Dataset
Classification_problem
- class gaggle.problem.dataset.classification_problem.ClassificationProblem(problem_args: ProblemArgs = None, sys_args: SysArgs = None)[source]
Bases:
Problem
A Problem that represents a standard Machine Learning classification problem. It stores the associated training and validation dataset. Population evaluation optimized for GPU by default to speed up training. To create a classification problem with a custom dataset, register said dataset in the DatasetFactory.
- evaluate(individual: Individual, train: bool = True, *args, **kwargs) float [source]

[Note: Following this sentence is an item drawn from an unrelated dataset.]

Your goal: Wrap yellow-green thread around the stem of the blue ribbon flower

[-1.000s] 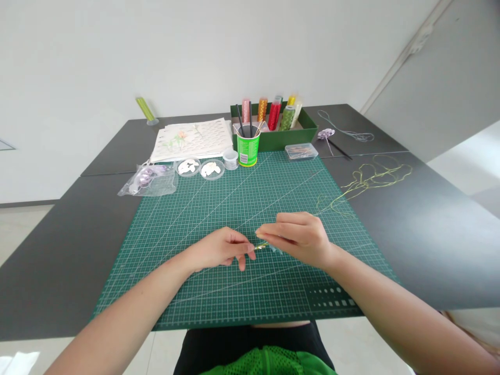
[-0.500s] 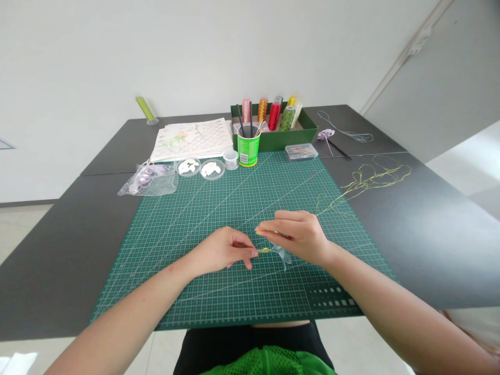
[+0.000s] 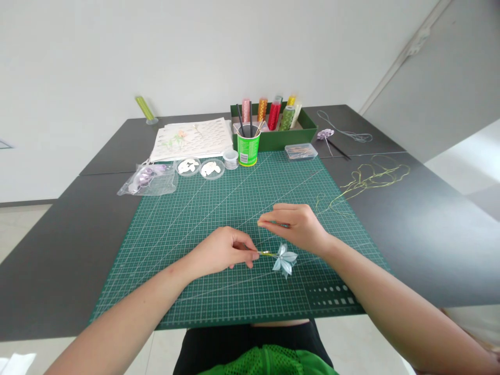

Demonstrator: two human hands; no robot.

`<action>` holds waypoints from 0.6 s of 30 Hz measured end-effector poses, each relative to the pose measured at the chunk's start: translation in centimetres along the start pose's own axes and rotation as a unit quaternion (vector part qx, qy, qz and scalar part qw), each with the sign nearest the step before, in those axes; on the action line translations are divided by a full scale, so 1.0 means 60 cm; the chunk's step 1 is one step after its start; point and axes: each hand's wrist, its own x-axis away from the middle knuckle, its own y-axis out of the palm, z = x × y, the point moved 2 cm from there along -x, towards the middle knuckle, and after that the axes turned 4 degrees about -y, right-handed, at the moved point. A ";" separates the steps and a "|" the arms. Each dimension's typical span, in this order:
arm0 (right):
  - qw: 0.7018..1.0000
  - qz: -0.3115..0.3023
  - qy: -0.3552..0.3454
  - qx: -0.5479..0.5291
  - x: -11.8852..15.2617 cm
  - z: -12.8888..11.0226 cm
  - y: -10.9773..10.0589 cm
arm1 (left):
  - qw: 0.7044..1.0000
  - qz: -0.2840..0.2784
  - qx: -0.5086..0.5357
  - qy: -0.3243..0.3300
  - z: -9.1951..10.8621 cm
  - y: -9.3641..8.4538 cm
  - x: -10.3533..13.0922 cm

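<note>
My left hand (image 3: 226,251) pinches the thin stem of a pale blue artificial flower (image 3: 285,259) between thumb and fingertips. Its petals face right, just above the green cutting mat (image 3: 187,213), and yellow-green wrapping shows on the stem beside my fingertips. Above the stem and slightly to the right, my right hand (image 3: 295,224) is closed in a pinch, apart from the petals. A fine yellow-green thread (image 3: 365,182) trails from a loose tangle at the right up to this hand; the strand between fingertips and stem is too thin to make out.
A green box (image 3: 287,140) with several thread spools stands at the back, behind a green cup (image 3: 248,151) of sticks. Nearby are a clear case (image 3: 301,151), dishes of white pieces (image 3: 212,169), paper sheets (image 3: 191,140), a plastic bag (image 3: 150,179) and a purple flower (image 3: 325,134).
The blue flower has turned, so its open petals now show. My right hand has risen slightly, away from the flower; my left hand stays nearly in place.
</note>
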 end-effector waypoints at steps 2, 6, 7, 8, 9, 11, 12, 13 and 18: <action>1.000 -0.011 0.018 -0.019 0.000 0.010 0.001 | 1.000 0.006 -0.002 0.005 0.000 -0.001 0.001; 0.996 -0.029 0.066 -0.054 0.001 0.027 0.004 | 0.999 0.025 -0.009 0.022 0.002 -0.005 0.004; 0.994 -0.034 0.079 -0.061 0.001 0.029 0.005 | 0.999 0.031 -0.007 0.027 0.004 -0.006 0.006; 0.993 -0.040 0.091 -0.067 0.001 0.032 0.006 | 0.999 0.037 -0.003 0.034 0.006 -0.007 0.008; 0.991 -0.044 0.105 -0.073 0.002 0.034 0.007 | 0.998 0.044 0.004 0.041 0.008 -0.008 0.010; 0.986 -0.049 0.137 -0.083 0.004 0.038 0.010 | 0.997 0.058 0.019 0.055 0.012 -0.012 0.014; 0.982 -0.052 0.156 -0.088 0.006 0.040 0.011 | 0.996 0.065 0.026 0.062 0.014 -0.013 0.015; 0.978 -0.061 0.177 -0.093 0.008 0.042 0.012 | 0.995 0.072 0.033 0.068 0.015 -0.015 0.016; 0.961 -0.142 0.214 -0.102 0.017 0.045 0.020 | 0.986 0.116 0.055 0.102 0.016 -0.024 0.014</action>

Evaluates an individual on the current batch of data.
- Parameters:
individual –
train – whether we are currently training or performing an inference.
*args –
**kwargs –
Returns:
- evaluate_population(population_manager: PopulationManager, use_freshness: bool = True, update_manager: bool = True, train: bool = True, *args, **kwargs) dict[slice(<class 'int'>, <class 'float'>, None)] [source]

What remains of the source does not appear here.